In relation to the recent event, Mr Corbett wryly observed it was a bit mean for Gisborne to cop it while the katabatic effect stripped the air of its moisture over our hills, and gave Bay of Plenty, Rotorua and Waikato warm and sunny weather.
Gisborne District Council hydrologic data officer Greg Hall said neither of the March or April events was extraordinary for the district, although some spots had exceptional rainfall.
The two deluges arrived only a couple of weeks apart and it could be the frequency, not just the events themselves, that caused the damage.
Some locations had large dumps of rain this month — over the 5-6 days the Pyke’s Weir raingauge on the Te Arai recorded 353mm; the Monowai Bridge gauge on the Waimata River recorded 263.5mm; Pakarae had 351mm; Mangapoike 419.5mm; and Te Puia topped the lot with 430mm, of which 267mm fell in just one day.
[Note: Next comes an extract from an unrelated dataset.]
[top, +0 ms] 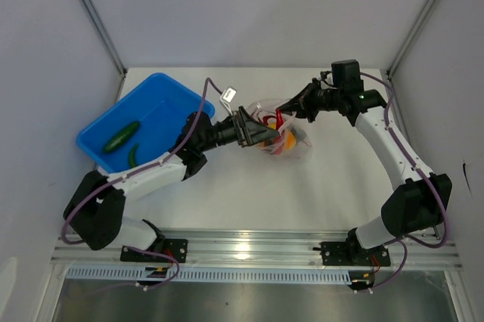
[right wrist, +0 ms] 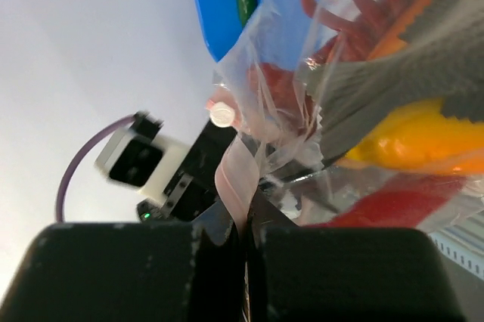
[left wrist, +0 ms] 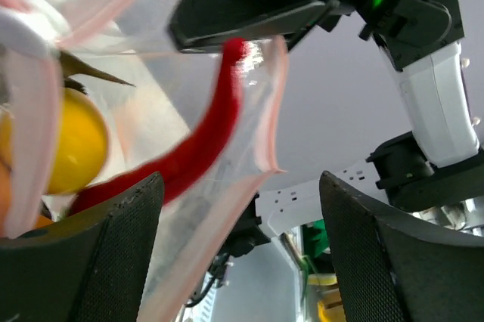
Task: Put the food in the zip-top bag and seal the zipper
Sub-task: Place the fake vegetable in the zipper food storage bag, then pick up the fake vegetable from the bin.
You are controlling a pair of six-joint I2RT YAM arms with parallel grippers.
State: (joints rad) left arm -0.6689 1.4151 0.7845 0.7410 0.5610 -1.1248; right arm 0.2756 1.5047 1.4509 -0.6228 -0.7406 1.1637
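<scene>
Filling step is in hand. The bag [top: 296, 150] is seen mid-frame on the surface [top: 249, 193], its zipper [right wrist: 233, 174] pinched tight in the fully closed right hand [top: 287, 107]. The left hand [top: 259, 131] is spread wide at the mouth with nothing gripped, and a red chilli [left wrist: 212, 133] is lodged in the opening. Two green vegetables [top: 121, 137] lie in the blue bin [top: 162, 99], upper left. The next move likely calls for the left hand to be drawn clear and sent to the bin, with the mouth kept held open.

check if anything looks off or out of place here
A red chilli pokes up out of the mouth of the zip-top bag, where it would likely block the zipper. Two green vegetables lie in the blue bin, not bagged.
</scene>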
Mr Hall says isohyetal charts showing the concentration of rain across the district clearly pinpointed those locations which got hammered. (see charts)
The New Zealand Climate Change Programme — which combines data from across the country’s scientific sector and reports to the government — says we can expect more frequent extreme weather events. This is in line with major reports from the world’s scientific community concerning climate change.
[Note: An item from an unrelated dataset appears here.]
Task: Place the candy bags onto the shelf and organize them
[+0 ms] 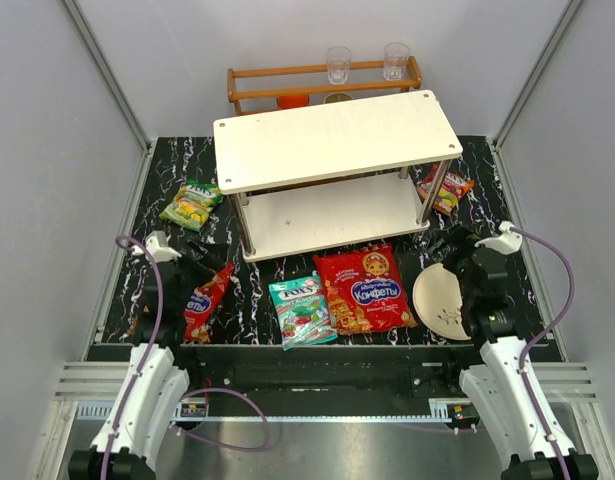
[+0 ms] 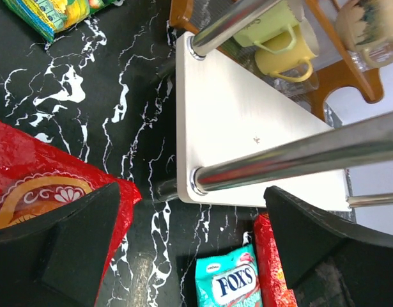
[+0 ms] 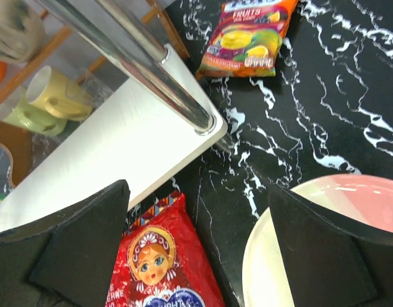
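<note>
The white two-tier shelf (image 1: 337,140) stands mid-table with both boards bare. A large red doll bag (image 1: 365,290) and a teal bag (image 1: 302,310) lie in front of it. A second large red bag (image 1: 205,298) lies at the left, partly under my left gripper (image 1: 192,262). A green-yellow bag (image 1: 192,203) lies left of the shelf and a red-orange bag (image 1: 445,188) lies right of it. My left gripper (image 2: 193,256) is open and empty beside the red bag (image 2: 36,173). My right gripper (image 3: 199,256) is open and empty, between the doll bag (image 3: 158,262) and the plate.
A pink-and-cream plate (image 1: 442,300) lies at the front right under my right gripper (image 1: 457,250). A brown wooden rack (image 1: 322,80) with two glasses and mugs stands behind the shelf. Grey walls enclose the black marbled table.
</note>
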Controlling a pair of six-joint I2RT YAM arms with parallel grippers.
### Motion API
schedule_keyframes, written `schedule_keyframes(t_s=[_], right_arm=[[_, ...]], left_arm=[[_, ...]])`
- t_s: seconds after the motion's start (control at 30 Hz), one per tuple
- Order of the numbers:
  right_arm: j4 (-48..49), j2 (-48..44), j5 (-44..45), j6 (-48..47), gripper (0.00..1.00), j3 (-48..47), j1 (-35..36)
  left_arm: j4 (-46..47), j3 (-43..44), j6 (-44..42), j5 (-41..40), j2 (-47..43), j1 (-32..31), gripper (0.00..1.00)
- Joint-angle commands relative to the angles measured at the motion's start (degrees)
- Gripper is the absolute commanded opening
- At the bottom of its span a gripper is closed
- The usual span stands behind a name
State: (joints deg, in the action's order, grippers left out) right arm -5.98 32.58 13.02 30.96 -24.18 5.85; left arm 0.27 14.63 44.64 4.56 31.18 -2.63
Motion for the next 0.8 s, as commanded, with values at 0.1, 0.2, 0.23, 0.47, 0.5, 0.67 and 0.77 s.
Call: schedule_keyframes(t_s=[0.1,0.2,0.23,0.47,0.5,0.67,0.77], right_arm=[[-6.76,8.53,-10.62,1.91,0.96,-1.39,-0.13],[-5.80,10.13,-12.83,3.58,0.95,-0.43,-0.13],[-5.36,9.96,-14.75,4.10,0.94,0.36,-0.13],[-6.24,8.29,-20.73,4.55,0.89,1.07,-0.05],[-6.41,8.38,-21.71,4.55,0.87,0.98,-0.05],[-7.90,9.26,-25.23,3.93,0.78,1.95,0.04],[-7.21,10.66,-27.07,4.28,0.77,2.74,0.04]], left_arm=[[-5.63,-1.27,1.76,1.78,-9.29,-5.16,0.99],[-6.86,-1.80,2.55,-6.79,-10.52,-14.98,0.99],[-7.13,-2.06,2.73,-9.10,-10.79,-17.73,0.99],[-2.84,-3.38,9.48,-33.16,-4.32,-47.23,0.99],[-1.95,-2.25,10.02,-35.47,-2.11,-50.33,0.99],[-0.45,7.06,14.76,-46.56,19.65,-63.79,0.99],[4.80,12.86,15.56,-45.26,30.12,-64.95,0.99]])
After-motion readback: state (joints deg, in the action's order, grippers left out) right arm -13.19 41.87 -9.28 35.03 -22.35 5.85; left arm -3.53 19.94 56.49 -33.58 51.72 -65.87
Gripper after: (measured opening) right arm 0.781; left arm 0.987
The rise in extreme events is linked to rising air and ocean water temperatures, with weather systems also thermally driven.
The Ministry for the Environment says although it expects Gisborne’s climate to be warmer and drier overall in the next 70-100 years, heavy rainfall and flooding events could be up to four times more frequent by 2070.
The Ministry says the severe weather events will continue to come from the east and southeast, and if they do become more frequent, there will be a significant rise in associated costs to farming and damage to infrastructure.
The National Institute for Water and Atmospheric Research (Niwa) says the outlook through to the end of June is for normal to above normal rainfall, but with temperatures near average.
Sea temperatures are expected to stay cooler than normal.
With more than half of the month still to go, Gisborne has had just over 200mm — about twice its normal April rainfall.
The biggest April rainfall total for Gisborne since records started in 1937 is 373.2mm in 2006.